81 1 During the months while Vespasian was waiting at Alexandria for the regular season of the summer winds and a settled sea,4 many marvels continued to mark the favour of heaven and a certain partiality of the gods toward him. One of the common people of Alexandria, well known for his loss of sight, threw himself before Vespasian's knees, praying him with groans to cure his blindness, being so directed by the god Serapis, whom this most superstitious of nations worships before all others; and he besought the emperor to deign to moisten his cheeks and eyes with his spittle. Another, whose hand was useless, prompted by the same god, begged Caesar to step and trample on it. Vespasian at first ridiculed these appeals and treated them with p161scorn; then, when the men persisted, he began at one moment to fear the discredit of failure, at another to be inspired with hopes of success by the appeals of the suppliants and the flattery of his courtiers: finally, he directed the physicians to give their opinion as to whether such blindness and infirmity could be overcome by human aid. Their reply treated the two cases differently: they said that in the first the power of sight had not been completely eaten away and it would return if the obstacles were removed; in the other, the joints had slipped and become displaced, but they could be restored if a healing pressure were applied to them. Such perhaps was the wish of the gods, and it might be that the emperor had been chosen for this divine service; in any case, if a cure were obtained, the glory would be Caesar's, but in the event of failure, ridicule would fall only on the poor suppliants. So Vespasian, believing that his good fortune was capable of anything and that nothing was any longer incredible, with a smiling countenance, and amid intense excitement on the part of the bystanders, did as he was asked to do. The hand was instantly restored to use, and the day again shone for the blind man. Both facts are told by eye-witnesses even now when falsehood brings no reward.
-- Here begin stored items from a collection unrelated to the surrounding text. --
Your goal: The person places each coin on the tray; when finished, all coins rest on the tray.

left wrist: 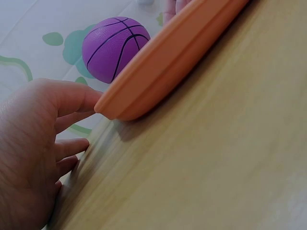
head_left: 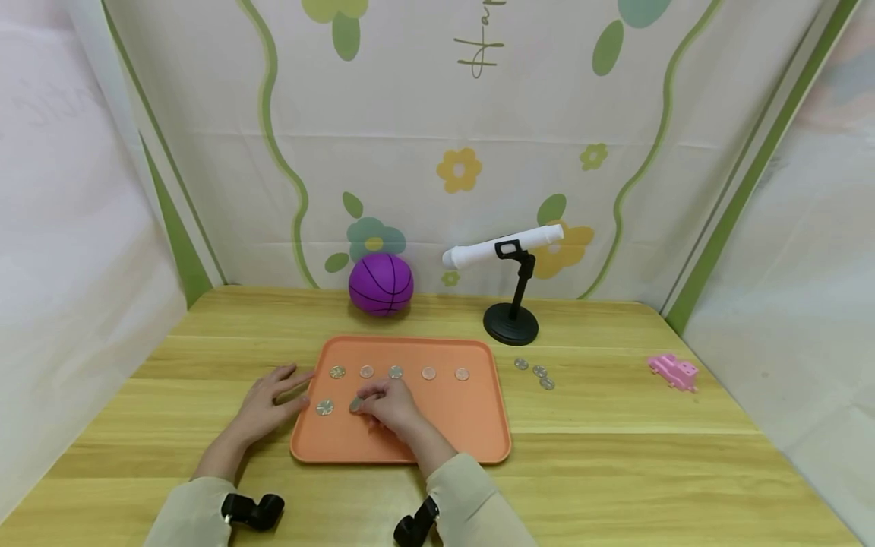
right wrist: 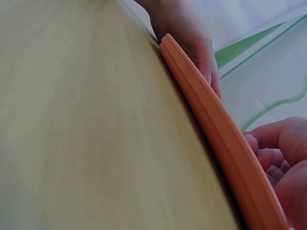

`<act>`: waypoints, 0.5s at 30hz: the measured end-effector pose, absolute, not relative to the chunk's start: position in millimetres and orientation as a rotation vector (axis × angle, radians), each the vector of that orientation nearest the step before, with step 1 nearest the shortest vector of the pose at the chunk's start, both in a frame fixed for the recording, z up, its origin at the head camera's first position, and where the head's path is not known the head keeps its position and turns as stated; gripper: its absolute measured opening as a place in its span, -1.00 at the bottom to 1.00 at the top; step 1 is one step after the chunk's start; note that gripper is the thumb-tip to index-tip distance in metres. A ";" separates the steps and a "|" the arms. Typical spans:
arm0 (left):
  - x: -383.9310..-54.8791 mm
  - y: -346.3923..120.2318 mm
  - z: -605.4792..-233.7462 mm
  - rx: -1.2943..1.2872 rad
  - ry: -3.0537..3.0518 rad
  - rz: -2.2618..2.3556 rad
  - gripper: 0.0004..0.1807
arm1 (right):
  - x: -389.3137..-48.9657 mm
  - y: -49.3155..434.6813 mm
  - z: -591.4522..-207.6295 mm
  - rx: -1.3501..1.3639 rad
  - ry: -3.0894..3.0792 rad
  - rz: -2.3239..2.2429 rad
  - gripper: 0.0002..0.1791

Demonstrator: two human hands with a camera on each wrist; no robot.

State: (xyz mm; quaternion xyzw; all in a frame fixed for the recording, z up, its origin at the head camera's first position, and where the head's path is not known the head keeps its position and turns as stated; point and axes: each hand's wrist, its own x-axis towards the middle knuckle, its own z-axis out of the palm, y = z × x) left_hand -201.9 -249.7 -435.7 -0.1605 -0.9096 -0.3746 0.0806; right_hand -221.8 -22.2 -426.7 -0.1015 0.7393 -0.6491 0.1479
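An orange tray (head_left: 444,425) lies on the table, with a row of several coins across its far half and a lone coin (head_left: 324,408) nearer its left side. Above the tray's near-left part, my right hand (head_left: 391,406) pinches another coin (head_left: 355,405) between thumb and fingers. In the right wrist view the tray wall hides that coin. My left hand (head_left: 268,406) rests at the tray's left edge, its fingers spread and touching the rim. The left wrist view shows those fingertips against the tray corner (left wrist: 112,108).
Right of the tray lie several loose coins (head_left: 539,371). A purple toy basketball (head_left: 380,284) and a white microphone (head_left: 502,248) on a black stand (head_left: 510,324) are behind it. A pink toy (head_left: 674,372) lies far right.
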 end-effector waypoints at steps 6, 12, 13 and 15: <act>-201.6 -249.7 -436.2 -0.480 -2.724 -1.115 -0.50 | -220.6 -24.1 -426.2 -0.252 2.173 -1.857 -0.87; -201.3 -249.2 -435.7 -0.477 -2.725 -1.130 -0.50 | -220.0 -23.1 -425.9 -0.233 2.208 -1.862 -0.90; -201.4 -249.4 -435.8 -0.476 -2.725 -1.129 -0.50 | -219.7 -22.3 -425.2 -0.243 2.209 -1.860 -0.91; -201.5 -249.9 -436.2 -0.470 -2.726 -1.128 -0.50 | -219.5 -20.1 -424.0 -0.271 2.199 -1.858 -0.91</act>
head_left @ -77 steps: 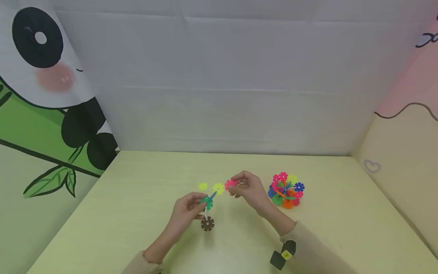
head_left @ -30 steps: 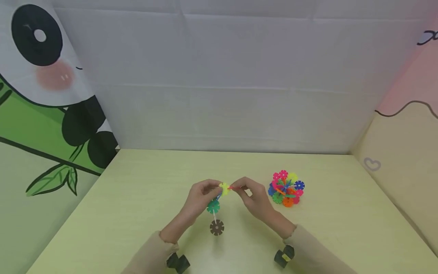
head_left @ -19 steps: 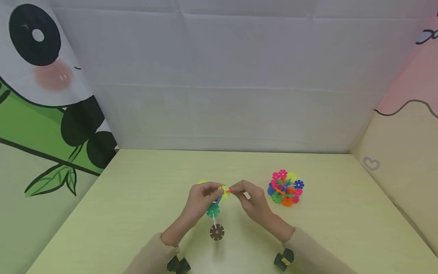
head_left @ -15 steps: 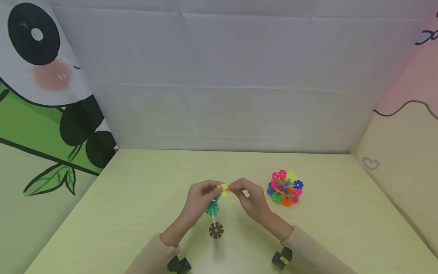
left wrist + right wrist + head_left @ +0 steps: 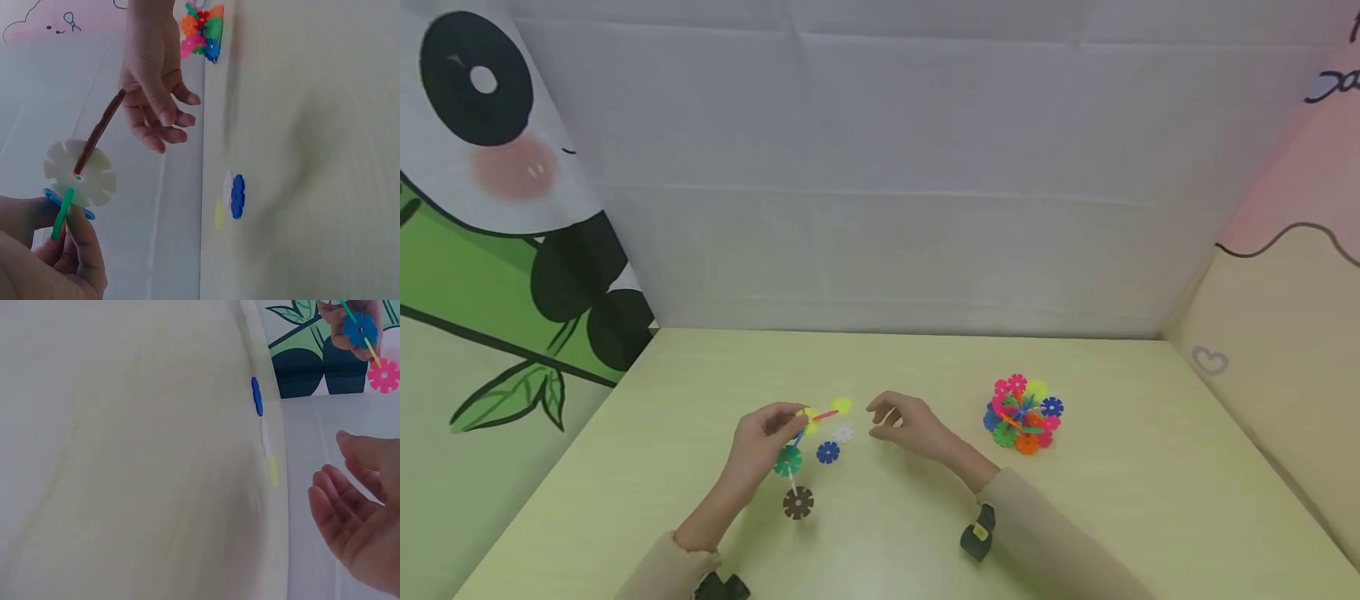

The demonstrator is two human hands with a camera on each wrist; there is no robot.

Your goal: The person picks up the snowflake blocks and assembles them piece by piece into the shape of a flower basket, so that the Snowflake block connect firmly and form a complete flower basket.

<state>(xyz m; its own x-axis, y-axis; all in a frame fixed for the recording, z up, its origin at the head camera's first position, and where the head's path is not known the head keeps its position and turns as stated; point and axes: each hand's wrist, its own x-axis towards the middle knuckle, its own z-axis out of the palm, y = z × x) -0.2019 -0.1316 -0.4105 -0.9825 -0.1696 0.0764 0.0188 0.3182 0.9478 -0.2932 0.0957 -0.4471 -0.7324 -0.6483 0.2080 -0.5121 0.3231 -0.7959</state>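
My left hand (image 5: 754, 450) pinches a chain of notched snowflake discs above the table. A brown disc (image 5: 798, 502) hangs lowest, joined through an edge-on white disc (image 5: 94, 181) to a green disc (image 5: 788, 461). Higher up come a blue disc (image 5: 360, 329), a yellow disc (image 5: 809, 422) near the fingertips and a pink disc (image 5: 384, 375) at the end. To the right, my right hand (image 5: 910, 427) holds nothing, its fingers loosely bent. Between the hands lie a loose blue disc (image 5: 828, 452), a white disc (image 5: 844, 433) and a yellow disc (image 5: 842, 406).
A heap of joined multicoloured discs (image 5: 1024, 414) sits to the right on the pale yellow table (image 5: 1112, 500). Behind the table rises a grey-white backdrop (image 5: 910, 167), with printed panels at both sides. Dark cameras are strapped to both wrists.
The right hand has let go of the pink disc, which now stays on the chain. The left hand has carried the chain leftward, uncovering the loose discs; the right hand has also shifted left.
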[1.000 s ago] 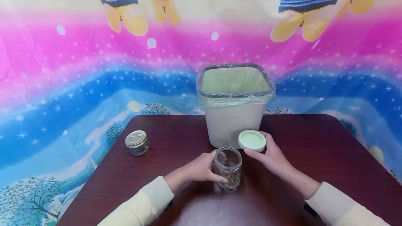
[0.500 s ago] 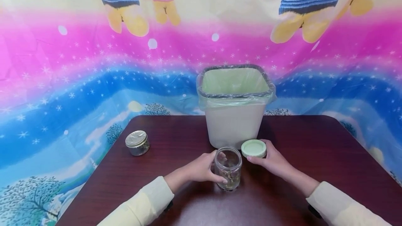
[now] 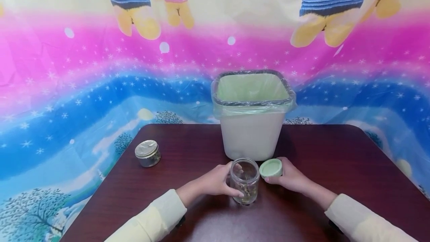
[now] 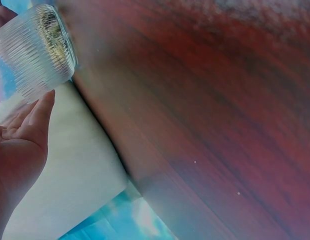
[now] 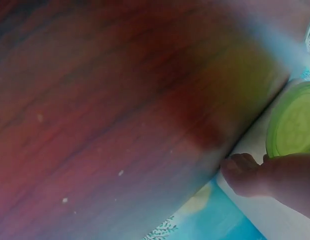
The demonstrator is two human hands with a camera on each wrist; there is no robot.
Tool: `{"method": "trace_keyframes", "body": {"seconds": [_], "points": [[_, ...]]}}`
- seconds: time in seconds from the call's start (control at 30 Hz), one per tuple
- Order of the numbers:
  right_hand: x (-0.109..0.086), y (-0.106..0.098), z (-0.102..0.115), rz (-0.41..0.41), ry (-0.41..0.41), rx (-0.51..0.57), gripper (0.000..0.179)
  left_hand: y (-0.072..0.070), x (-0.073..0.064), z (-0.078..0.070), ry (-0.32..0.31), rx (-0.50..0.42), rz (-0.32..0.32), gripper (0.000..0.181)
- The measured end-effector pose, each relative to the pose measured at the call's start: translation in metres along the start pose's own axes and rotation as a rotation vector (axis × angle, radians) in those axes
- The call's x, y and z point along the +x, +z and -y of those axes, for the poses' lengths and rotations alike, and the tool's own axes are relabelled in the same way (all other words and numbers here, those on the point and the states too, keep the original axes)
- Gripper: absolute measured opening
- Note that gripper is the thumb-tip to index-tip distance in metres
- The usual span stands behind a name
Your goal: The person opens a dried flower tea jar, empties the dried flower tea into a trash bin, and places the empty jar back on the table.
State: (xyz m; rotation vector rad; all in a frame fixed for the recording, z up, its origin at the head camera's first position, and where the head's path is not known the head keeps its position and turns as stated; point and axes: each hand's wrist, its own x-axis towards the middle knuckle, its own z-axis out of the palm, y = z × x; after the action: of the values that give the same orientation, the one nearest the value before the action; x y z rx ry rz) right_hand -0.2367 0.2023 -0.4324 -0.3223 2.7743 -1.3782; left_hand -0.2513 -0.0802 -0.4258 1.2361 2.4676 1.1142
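A clear ribbed glass jar (image 3: 246,182) stands uncapped on the table, with some dry yellowish-brown bits low inside it. My left hand (image 3: 215,180) grips the jar from the left, thumb across its front and the other fingers behind the glass. In the left wrist view, the ribs of the jar (image 4: 35,57) show clearly. To the right of the jar, my right hand (image 3: 293,175) holds a pale green round lid (image 3: 271,168) by its right edge. The lid is tilted and close beside the jar; its face (image 5: 297,125) shows in the right wrist view.
Behind the jar stands a whitish bin (image 3: 253,133) lined with a thin green bag. A small glass jar with a metallic lid (image 3: 147,153) sits at the table's left. Dark reddish wood makes up the table (image 3: 188,148); a printed cloth (image 3: 188,66) hangs behind.
My right hand has come down toward the table and slightly nearer me with the green lid, which has become more tilted. My left hand and the glass jar have stayed put.
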Motion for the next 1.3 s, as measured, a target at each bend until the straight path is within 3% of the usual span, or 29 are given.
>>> {"method": "trace_keyframes", "body": {"seconds": [0.67, 0.77, 1.1, 1.3], "points": [[0.0001, 0.0039, -0.0043, 0.012, -0.063, -0.074, 0.078, 0.0004, 0.0015, -0.0005, -0.022, -0.003, 0.001, 0.07], [0.0017, 0.0034, -0.0052, 0.021, -0.03, -0.093, 0.082, 0.0, 0.0014, -0.0005, -0.03, -0.003, 0.001, 0.07], [0.003, 0.0037, -0.0073, 0.008, 0.019, -0.321, 0.083, -0.0006, 0.0008, -0.0005, -0.026, 0.009, 0.009, 0.071], [0.0017, 0.0055, -0.0068, 0.003, 0.017, -0.369, 0.08, -0.0001, 0.0005, -0.001, -0.022, 0.005, 0.007, 0.072]]}}
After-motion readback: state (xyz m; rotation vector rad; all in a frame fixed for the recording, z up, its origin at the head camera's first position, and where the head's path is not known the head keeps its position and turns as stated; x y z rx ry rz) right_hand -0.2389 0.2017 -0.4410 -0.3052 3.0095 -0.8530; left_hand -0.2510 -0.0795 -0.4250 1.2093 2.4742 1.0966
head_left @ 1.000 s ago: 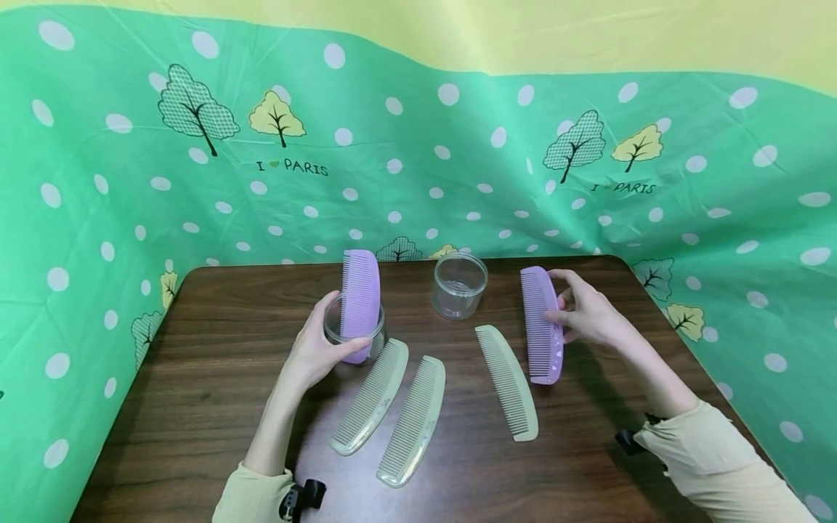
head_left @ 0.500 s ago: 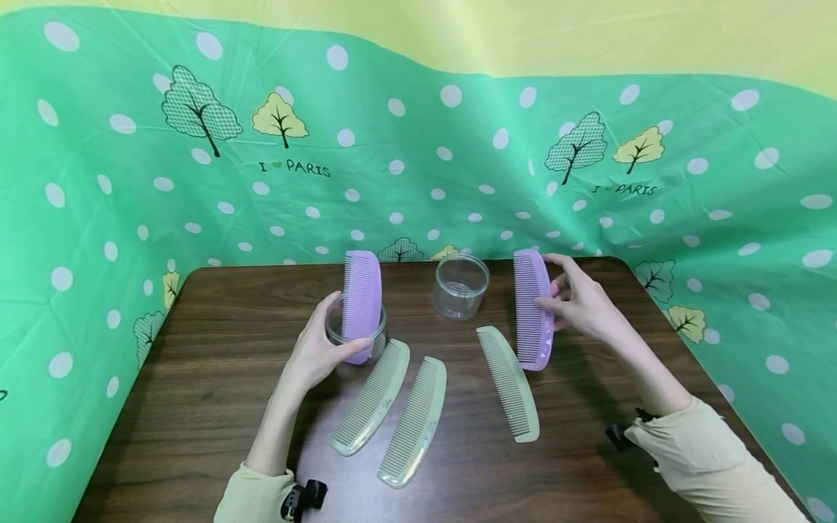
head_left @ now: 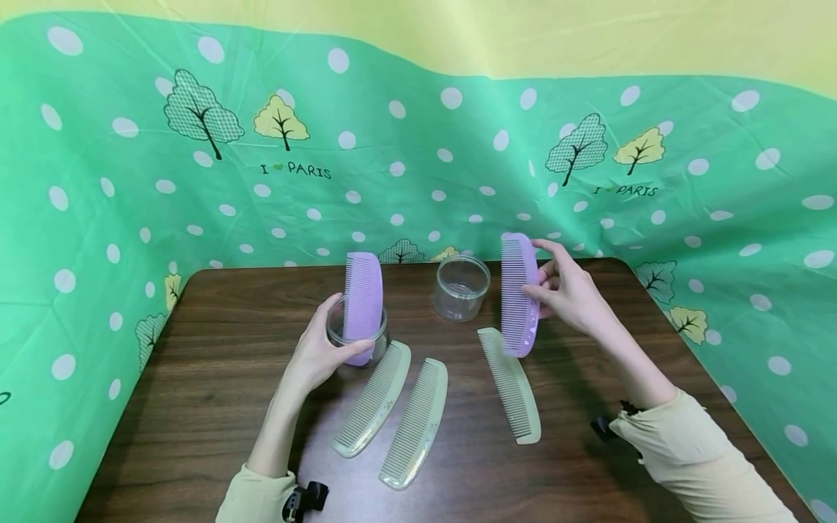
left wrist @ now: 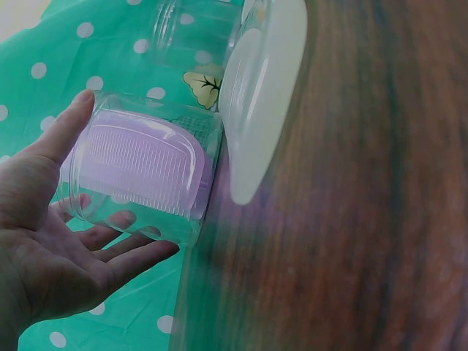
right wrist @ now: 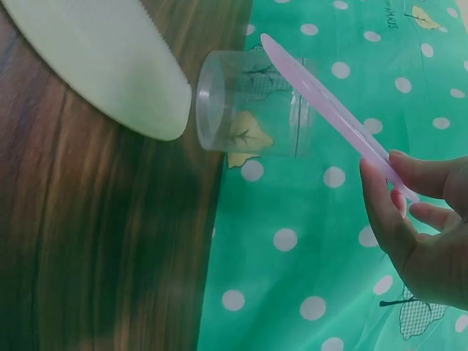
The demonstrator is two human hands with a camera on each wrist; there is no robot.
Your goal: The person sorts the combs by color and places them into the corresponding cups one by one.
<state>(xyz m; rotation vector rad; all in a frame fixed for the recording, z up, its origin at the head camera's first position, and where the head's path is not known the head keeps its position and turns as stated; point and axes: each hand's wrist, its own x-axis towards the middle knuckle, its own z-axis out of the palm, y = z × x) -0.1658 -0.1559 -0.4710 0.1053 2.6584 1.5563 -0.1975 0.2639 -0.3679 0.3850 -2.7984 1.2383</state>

82 1 These events gave Vespasian a deeper desire to visit the sanctuary of the god to consult him with regard to his imperial fortune: he ordered all to be excluded from the temple. Then after he had entered the temple and was absorbed in contemplation of the god, he saw behind him one of the leading men of Egypt, named Basilides,5 who he knew was detained by sickness in a place many p163days' journey distant from Alexandria. He asked the priests whether Basilides had entered the temple on that day; he questioned the passers-by whether he had been seen in the city; finally, he sent some cavalry and found that at that moment he had been eighty miles away: then he concluded that this was a supernatural vision and drew a prophecy from the name Basilides.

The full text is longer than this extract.